- _What the exercise asks_
From the entries, return every line where the string "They" shows up.

(Data records)
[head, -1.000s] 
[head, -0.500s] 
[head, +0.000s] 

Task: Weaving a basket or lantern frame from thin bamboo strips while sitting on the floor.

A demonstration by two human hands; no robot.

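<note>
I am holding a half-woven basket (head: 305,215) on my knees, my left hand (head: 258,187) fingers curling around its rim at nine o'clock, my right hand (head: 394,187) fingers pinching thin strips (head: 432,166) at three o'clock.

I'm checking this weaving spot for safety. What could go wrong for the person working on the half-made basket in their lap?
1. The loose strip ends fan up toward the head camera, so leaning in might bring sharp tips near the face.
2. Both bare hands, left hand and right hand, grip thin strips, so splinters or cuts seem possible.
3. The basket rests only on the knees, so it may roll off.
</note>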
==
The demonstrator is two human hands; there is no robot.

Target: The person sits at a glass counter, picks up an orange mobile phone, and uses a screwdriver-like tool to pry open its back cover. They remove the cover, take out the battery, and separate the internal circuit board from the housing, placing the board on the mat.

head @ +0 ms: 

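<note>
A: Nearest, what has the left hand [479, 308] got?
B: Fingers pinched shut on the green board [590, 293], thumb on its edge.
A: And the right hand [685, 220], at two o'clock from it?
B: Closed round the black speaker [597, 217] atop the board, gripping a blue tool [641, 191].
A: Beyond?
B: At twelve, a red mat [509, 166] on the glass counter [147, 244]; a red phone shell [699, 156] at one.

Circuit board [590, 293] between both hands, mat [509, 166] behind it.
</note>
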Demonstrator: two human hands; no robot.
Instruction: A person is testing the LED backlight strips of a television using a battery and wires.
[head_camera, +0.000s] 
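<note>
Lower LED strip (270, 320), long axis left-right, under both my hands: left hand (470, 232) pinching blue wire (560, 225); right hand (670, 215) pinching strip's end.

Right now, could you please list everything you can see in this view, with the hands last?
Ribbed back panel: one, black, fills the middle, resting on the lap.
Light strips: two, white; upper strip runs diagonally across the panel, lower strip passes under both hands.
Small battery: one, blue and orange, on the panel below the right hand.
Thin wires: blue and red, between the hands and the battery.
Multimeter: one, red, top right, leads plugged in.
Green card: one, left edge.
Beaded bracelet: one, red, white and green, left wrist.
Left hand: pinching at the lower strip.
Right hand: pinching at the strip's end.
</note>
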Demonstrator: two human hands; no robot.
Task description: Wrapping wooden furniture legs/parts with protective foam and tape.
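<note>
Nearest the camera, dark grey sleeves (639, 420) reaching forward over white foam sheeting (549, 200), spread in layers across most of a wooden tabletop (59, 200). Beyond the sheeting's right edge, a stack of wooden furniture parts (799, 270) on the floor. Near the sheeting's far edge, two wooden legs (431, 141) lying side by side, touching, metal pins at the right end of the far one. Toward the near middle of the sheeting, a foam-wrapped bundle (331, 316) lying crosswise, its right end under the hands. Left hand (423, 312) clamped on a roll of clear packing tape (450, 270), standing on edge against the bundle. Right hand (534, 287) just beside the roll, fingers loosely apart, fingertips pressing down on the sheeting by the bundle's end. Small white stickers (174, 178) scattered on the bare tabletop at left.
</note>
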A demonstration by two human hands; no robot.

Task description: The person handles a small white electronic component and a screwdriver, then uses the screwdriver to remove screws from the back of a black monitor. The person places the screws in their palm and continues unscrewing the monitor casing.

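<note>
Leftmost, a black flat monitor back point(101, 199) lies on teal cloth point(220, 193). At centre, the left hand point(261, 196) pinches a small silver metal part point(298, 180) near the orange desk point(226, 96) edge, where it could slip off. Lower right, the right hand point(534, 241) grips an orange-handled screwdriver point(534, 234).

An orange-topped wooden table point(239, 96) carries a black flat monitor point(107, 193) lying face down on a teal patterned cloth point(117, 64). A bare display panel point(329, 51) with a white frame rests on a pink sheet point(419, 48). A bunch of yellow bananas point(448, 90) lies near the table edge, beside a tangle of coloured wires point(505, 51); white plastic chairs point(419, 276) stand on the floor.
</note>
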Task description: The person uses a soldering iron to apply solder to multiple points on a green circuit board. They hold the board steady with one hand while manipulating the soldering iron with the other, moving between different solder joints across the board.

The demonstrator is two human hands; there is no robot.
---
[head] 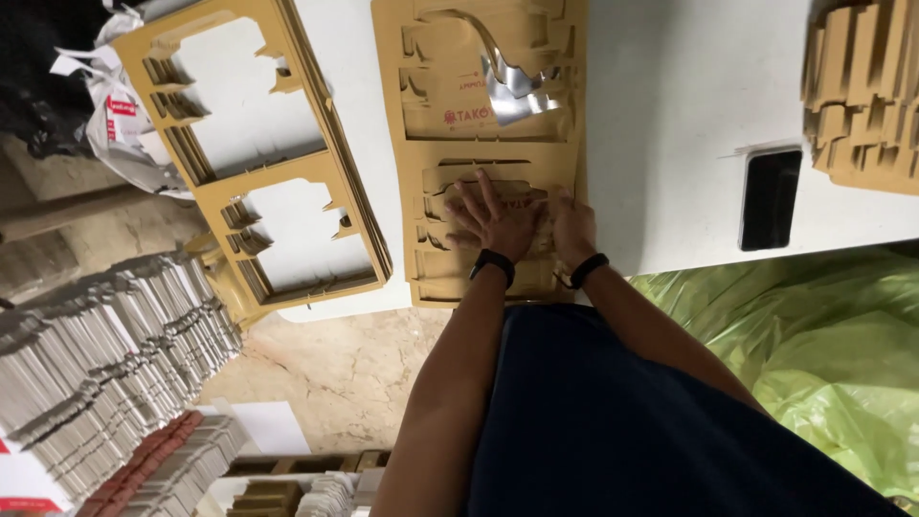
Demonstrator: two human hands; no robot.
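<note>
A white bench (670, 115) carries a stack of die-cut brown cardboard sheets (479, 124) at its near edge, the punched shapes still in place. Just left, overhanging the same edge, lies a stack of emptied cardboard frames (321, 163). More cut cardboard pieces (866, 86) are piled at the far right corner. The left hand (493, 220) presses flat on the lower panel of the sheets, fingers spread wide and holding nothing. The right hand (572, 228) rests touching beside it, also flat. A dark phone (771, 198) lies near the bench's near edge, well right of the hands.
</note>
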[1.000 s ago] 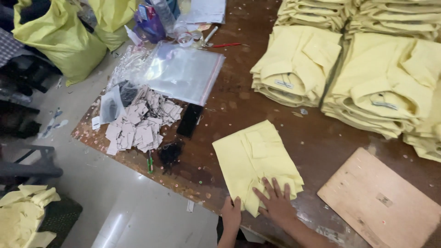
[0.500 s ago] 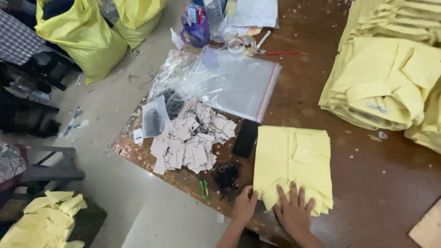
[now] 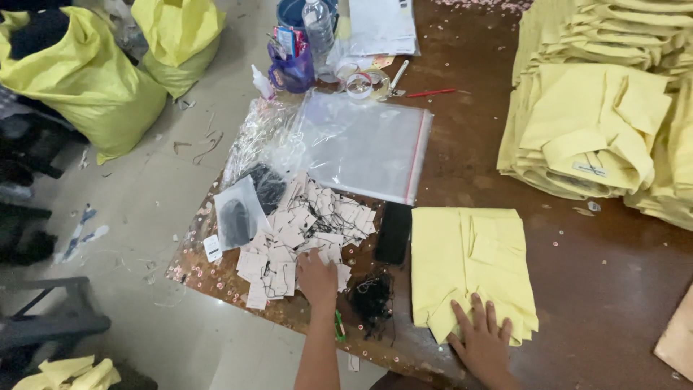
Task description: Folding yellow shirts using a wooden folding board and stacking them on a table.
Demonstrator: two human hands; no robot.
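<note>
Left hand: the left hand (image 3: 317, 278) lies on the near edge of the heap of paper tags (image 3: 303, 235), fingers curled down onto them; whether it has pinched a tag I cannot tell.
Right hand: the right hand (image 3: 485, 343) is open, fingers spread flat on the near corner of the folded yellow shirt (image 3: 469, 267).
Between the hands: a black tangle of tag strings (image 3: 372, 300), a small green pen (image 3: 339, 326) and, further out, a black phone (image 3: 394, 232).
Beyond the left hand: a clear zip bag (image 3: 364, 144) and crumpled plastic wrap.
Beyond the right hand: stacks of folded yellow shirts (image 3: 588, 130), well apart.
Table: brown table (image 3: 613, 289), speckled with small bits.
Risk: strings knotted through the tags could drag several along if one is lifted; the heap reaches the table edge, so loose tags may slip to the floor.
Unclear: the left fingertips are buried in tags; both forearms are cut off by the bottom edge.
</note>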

- _Solved exercise_
Target: The person sits at a glass counter, picks up an orange mobile phone, and uses a screwdriver-like tool to pry open its back cover. They remove the cover, take out the battery, and separate the internal circuit board from the housing, placing the board on the mat.
Task description: The person uses a soldering iron to apply solder to multiple points on a green circuit board. They hold the board steady with one hand while manipulating the soldering iron with the other, moving between different solder joints across the board.

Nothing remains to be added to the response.